### AIM OF THE EXERCISE
Nothing beyond the line containing "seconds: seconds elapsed" should be printed; print each line exactly from the first line of the listing below through it.

● ● ●

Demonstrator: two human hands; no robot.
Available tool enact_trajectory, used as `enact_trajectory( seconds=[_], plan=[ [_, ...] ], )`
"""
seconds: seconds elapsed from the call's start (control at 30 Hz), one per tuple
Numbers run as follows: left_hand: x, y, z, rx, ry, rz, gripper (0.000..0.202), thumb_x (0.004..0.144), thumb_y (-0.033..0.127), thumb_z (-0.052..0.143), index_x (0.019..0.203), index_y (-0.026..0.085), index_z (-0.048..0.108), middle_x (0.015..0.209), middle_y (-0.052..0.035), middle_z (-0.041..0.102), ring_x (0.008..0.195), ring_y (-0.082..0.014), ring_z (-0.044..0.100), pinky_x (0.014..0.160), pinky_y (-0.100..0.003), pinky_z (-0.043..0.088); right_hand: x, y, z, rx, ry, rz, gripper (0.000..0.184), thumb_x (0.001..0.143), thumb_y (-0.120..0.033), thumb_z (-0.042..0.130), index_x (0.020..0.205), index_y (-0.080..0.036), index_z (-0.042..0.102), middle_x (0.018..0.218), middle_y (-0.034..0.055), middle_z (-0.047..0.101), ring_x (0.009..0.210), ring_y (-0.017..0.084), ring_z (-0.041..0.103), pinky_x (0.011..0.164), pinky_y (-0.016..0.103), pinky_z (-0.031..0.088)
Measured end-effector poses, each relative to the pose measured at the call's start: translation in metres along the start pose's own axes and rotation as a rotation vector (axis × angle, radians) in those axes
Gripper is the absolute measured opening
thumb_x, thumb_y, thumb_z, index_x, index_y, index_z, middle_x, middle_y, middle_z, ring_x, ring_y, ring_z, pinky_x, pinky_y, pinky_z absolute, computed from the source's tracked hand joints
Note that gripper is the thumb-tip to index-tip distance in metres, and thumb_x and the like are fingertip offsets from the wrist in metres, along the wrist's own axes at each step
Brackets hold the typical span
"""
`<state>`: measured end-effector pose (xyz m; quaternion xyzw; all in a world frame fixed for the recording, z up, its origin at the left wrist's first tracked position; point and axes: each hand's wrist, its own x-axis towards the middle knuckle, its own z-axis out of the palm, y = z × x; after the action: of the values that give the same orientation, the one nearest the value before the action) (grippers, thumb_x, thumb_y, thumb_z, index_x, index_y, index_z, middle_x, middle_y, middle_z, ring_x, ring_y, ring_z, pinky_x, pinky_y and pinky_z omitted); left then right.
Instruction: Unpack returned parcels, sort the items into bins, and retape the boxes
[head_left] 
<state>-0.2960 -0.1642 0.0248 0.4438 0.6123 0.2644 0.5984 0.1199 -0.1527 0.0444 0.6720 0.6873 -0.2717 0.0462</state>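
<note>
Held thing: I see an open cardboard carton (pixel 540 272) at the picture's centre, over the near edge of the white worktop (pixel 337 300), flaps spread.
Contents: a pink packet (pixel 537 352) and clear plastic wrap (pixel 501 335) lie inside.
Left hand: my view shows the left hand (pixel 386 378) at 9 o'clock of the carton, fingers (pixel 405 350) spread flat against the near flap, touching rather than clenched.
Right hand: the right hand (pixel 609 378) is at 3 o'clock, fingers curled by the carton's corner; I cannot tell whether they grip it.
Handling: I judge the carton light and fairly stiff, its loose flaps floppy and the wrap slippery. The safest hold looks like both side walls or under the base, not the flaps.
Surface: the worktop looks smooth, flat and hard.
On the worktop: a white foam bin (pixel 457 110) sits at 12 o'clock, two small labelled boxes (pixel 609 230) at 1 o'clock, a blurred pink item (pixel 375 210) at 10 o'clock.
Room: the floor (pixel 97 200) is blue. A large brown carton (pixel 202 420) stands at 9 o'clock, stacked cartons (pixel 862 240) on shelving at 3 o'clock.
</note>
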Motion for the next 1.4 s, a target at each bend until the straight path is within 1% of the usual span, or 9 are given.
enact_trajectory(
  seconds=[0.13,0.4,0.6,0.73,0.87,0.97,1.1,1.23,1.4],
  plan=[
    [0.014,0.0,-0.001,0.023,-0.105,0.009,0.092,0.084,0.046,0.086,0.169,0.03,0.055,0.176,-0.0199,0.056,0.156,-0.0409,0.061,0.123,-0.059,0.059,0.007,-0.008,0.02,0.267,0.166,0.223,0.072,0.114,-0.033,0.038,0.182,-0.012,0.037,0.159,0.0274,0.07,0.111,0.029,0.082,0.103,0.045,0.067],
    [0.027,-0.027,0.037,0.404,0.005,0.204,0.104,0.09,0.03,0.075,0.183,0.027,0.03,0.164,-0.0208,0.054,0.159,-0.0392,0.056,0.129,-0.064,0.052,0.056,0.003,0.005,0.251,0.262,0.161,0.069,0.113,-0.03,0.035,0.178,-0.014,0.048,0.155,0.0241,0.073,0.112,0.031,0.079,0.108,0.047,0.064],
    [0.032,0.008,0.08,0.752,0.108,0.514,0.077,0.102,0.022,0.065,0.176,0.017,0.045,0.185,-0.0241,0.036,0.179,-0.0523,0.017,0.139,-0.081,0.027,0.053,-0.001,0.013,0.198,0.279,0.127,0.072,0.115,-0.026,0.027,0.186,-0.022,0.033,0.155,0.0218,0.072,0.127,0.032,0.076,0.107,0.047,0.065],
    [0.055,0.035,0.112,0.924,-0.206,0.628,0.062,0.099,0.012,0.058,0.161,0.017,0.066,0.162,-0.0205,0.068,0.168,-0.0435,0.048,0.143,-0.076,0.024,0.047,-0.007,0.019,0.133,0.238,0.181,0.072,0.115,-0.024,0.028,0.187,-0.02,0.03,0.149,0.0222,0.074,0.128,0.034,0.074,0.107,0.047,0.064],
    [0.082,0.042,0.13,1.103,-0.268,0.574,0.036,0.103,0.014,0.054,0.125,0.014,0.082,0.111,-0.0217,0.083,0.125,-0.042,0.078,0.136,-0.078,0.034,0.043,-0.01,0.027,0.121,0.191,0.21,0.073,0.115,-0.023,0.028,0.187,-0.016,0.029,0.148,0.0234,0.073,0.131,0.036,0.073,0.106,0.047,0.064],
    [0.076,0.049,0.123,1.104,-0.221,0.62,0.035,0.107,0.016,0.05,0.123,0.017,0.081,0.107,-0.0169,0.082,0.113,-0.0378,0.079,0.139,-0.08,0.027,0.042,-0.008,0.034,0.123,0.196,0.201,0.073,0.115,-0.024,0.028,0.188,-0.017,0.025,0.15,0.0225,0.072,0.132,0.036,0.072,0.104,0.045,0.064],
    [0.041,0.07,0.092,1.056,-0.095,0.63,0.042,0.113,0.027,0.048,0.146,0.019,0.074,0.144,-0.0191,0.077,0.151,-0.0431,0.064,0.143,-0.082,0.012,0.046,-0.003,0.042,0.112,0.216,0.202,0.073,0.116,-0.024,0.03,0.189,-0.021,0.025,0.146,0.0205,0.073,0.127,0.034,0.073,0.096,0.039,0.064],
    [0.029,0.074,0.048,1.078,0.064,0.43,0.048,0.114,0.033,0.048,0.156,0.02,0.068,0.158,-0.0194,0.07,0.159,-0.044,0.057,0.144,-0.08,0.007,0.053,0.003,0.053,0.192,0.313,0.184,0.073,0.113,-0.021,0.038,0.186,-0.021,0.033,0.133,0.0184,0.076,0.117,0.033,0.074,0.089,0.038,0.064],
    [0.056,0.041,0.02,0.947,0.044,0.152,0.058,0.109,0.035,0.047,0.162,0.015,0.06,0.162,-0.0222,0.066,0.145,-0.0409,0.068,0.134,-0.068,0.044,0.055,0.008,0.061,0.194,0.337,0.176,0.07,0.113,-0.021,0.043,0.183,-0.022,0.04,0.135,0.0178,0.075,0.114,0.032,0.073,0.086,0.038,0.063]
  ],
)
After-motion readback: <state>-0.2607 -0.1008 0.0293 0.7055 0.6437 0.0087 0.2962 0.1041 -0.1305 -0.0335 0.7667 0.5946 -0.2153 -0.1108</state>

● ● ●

### OUTPUT FOR THIS EXERCISE
Demonstrator: two human hands; no robot.
Available tool enact_trajectory, used as `enact_trajectory( seconds=[_], plan=[ [_, ...] ], )`
"""
seconds: seconds elapsed from the call's start (control at 30 Hz), one per tuple

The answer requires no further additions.